In [None]:
import fiftyone as fo
import fiftyone.utils.huggingface as fouh

# Load the dataset from Hugging Face if it's your first time using it

# dataset = fouh.load_from_hub(
#     "Voxel51/Coursera_lecture_dataset_train", 
#     dataset_name="lecture_dataset_train", 
#     persistent=True
#     )

In [None]:
#because I have the dataset saved locally, I will load it like so
cloned_dataset = fo.load_dataset("lecture_dataset_train_clone")

You can use the [Image Quality Issues](https://github.com/jacobmarks/image-quality-issues) plugin in FiftyOne to find common issues in your image dataset.
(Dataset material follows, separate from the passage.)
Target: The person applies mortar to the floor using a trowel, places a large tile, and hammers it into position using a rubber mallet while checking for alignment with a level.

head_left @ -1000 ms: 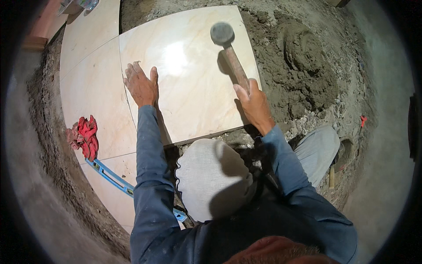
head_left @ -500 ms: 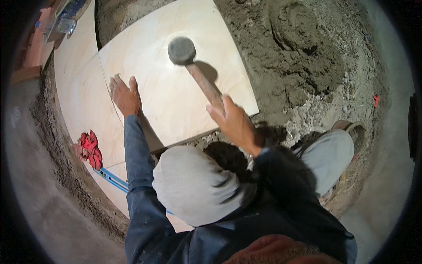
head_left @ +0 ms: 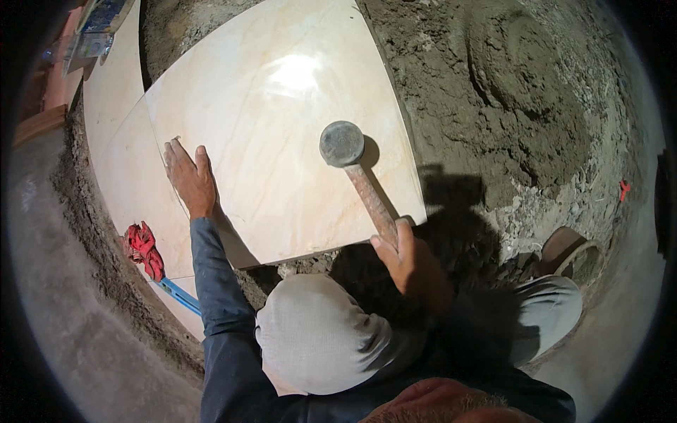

With this plugin, you can find the following issues:

- **📏 Aspect ratio (`compute_aspect_ratio`):** find images with weird aspect ratios

- **🌫️ Blurriness (`compute_blurriness`):** find blurry images

- **☀️ Brightness (`compute_brightness`):** find bright and dark images

- **🌓 Contrast (`compute_contrast`):** find images with high or low contrast

- **🔀 Entropy (`compute_entropy`):** find images with low entropy

- **📸 Exposure (`compute_exposure`):** find overexposed and underexposed images

- **🕯️ Illumination (`compute_vignetting`):** find images with uneven illumination

- **🧂 Noise (`compute_salt_and_pepper`):** find images with high salt and pepper noise

- **🌈 Saturation (`compute_saturation`):** find images with low and high saturation

To make use of the plugin, you'll need to install it and install it's requirements:


Download the plugin:


In [None]:
from fiftyone import plugins

plugins.download_plugin(
    url_or_gh_repo="https://github.com/jacobmarks/image-quality-issues/"
)

In [None]:
plugins.list_downloaded_plugins()

Install the requirements:

In [None]:
plugins.install_plugin_requirements(
    plugin_name="@jacobmarks/image_issues"
)

Once you have the plugin and it's dependencies installed, you can use the plugin directly through the app or via the SDK.  When using the plugin via the SDK, you'll use it as an Operator. In FiftyOne, an Operator is a user-facing operation that allows you to interact with the data in your dataset. 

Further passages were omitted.